On the 20th of May, 1941 about 2000 German paratroopers landed in the countryside surrounding the town. This signaled the start of the German Invasion. Only token resistance was given, and within the hour the town and the fort were in German hands. The tiny airfield (now VDIA) was expanded to accommodate landing fighter planes. On July 10, 1944 20 US planes destroyed over 60 German fighters parked at Cape Cross airbase, increasing their vulnerability to air attack. But, it was only until the July 13 that U.S. troops moved to liberate Cape Cross. They had to use mortar fire on the town to clear out the town as the Nazis would not budge from their defensive positions. The town experienced much damage in the ensuing attack.
Cape Cross would be led by socialist mayor Juan Abbas for a long time in the postwar era; first elected in 1946 he would serve until 1970. was in an economic slump through much of the 1950s. In 1958 the local government began a plan for a huge renovation and fix-up of the city. Continuing until 1963, this program beautified Cape Cross and attracted more tourism. Many European tourists came to the beaches south-west of the town and most stayed in Cape Cross. The construction of Van Draak International Airport led to most people arriving taking a bus to Cape Cross to then take a train to Koningstad; consequently many would spend the night at one of the hotels or would even stay another day to discover the town.

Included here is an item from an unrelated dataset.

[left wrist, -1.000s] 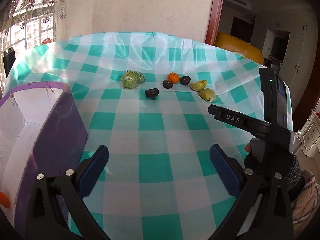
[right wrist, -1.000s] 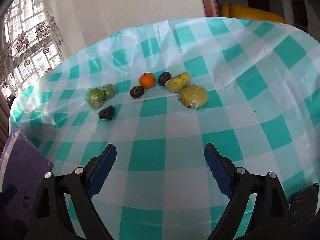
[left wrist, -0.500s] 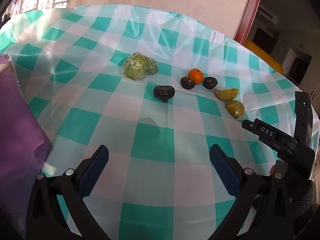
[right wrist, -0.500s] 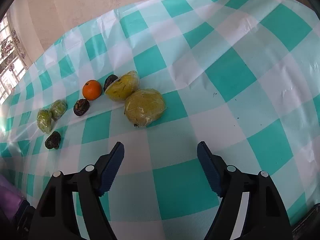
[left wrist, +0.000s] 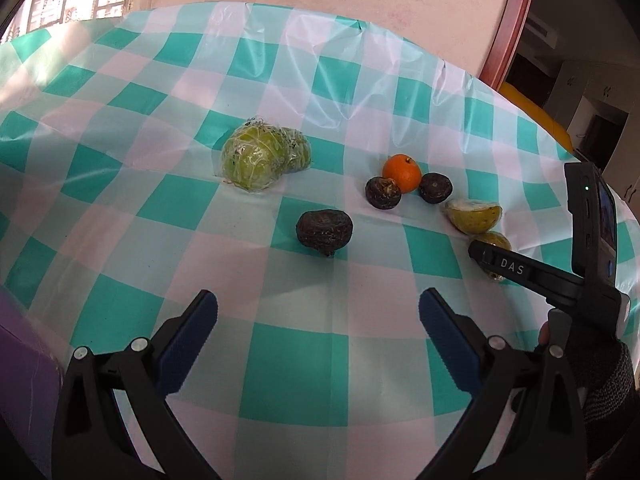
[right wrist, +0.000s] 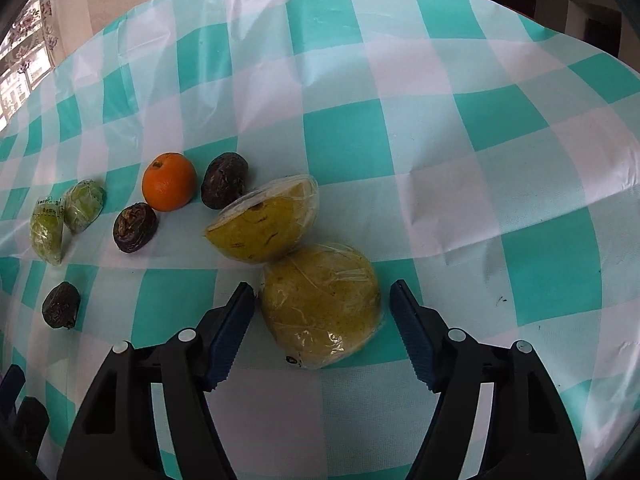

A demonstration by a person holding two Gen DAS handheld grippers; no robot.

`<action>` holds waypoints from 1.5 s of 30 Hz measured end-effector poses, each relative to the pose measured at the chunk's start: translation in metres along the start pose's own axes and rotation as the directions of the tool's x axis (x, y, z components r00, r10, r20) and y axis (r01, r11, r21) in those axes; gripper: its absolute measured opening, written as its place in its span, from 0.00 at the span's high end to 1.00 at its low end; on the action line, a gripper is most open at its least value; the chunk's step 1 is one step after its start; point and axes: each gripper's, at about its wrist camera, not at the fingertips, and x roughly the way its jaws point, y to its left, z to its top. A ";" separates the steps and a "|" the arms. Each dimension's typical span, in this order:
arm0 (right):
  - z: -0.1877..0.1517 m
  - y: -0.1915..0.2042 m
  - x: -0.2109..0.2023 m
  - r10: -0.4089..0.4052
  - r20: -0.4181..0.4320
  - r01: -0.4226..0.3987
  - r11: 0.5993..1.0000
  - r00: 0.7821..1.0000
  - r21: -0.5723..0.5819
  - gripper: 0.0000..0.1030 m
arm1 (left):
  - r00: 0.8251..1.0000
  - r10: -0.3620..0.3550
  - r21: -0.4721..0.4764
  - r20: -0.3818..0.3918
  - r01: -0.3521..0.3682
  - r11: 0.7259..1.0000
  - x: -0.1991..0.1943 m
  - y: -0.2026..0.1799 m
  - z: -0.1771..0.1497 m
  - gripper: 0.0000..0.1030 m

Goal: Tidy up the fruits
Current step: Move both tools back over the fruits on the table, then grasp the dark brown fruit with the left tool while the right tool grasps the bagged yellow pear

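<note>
In the right wrist view a wrapped yellow fruit half [right wrist: 320, 312] lies low in the centre of the frame on the checked tablecloth [right wrist: 440, 120], sitting between the blue pads of the right gripper [right wrist: 322, 332], whose fingers stand wide on either side of it without clearly touching. A second wrapped yellow half [right wrist: 264, 220] touches it just above and to the left. Further left are a dark fruit [right wrist: 224, 180], an orange [right wrist: 169, 181], another dark fruit [right wrist: 135, 227], two wrapped green halves [right wrist: 66, 216] and a lone dark fruit [right wrist: 61, 305] at lower left. In the left wrist view the left gripper [left wrist: 318, 340] is spread wide with nothing between its fingers, at the bottom of the frame, below that lone dark fruit [left wrist: 325, 231] in the centre.
</note>
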 end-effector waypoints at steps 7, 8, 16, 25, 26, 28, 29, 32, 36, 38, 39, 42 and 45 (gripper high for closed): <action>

From the 1970s onward, the Barzona Libre movement began carrying terror attacks in Cape Cross. In 2003, they were responisble for the largest terror attack in Brunant, which left nearly 90 dead or wounded.
Cape Cross has had a varied economy over the centuries, with subsistence farming giving way to industry and manufacturing in the late 19th century. Bicycles and automobiles were manufactured in the city, most notably the Cavallier limousines.
Cape Cross is split into two neighborhoods, the Upper Town and the Lower Town. The Upper Town was the original settlement. The Lower Town is the newer of Cape Cross' neighborhoods. It was founded in 1787 and is now a mixed shopping and residential district.
In Cape Cross, there are many old and charming touristic sites. The top touristic site is Cross Castle, one of the oldest structure in the town. Hargreaves Place is the main town square, site of the weekly market. Many shows and events are held there frequently. It is famous for being the military town of the country, housing the arsenal in Cross Castle. A tourist-magnet in Cape Cross (especially for art lovers) is the Caroman Museum, housing brilliant artwork by the 20th-century painter Caroman.
The korfball-club CCKC, is located in Cape Cross.
Despite having a majority English-speaking population, Cape Cross is still very much influenced by the Barzuna culture. The Libreria Barzuna, located in Manchester Street, is the largest library on Barzuna literature and media in the world. About 10,000 people speak Barzuna in the city, either natively or as a learned language.
In Cape Cross, figures for officially-recognized languages are as such: 41.632 (61%) spoke English primarily, 26.489 (38.8%) spoke Barzuna and 129 spoke Dutch (0.2). 31.829 people (46.6%) are atheist or non-religious, 17.170 (25.2%) are Roman Catholic, 16.619 (24.4%) are United Protestant, 1430 (2.1%) are Anglican, 341 (0.5%) are unknown, 335 (0.5%) are Muslim, 277 (0.4%) are Jewish, 78 are Buddhist, 66 are Hindu, 21 are Greek Orthodox, 14 are Russian Orthodox and 72 belong to other religions.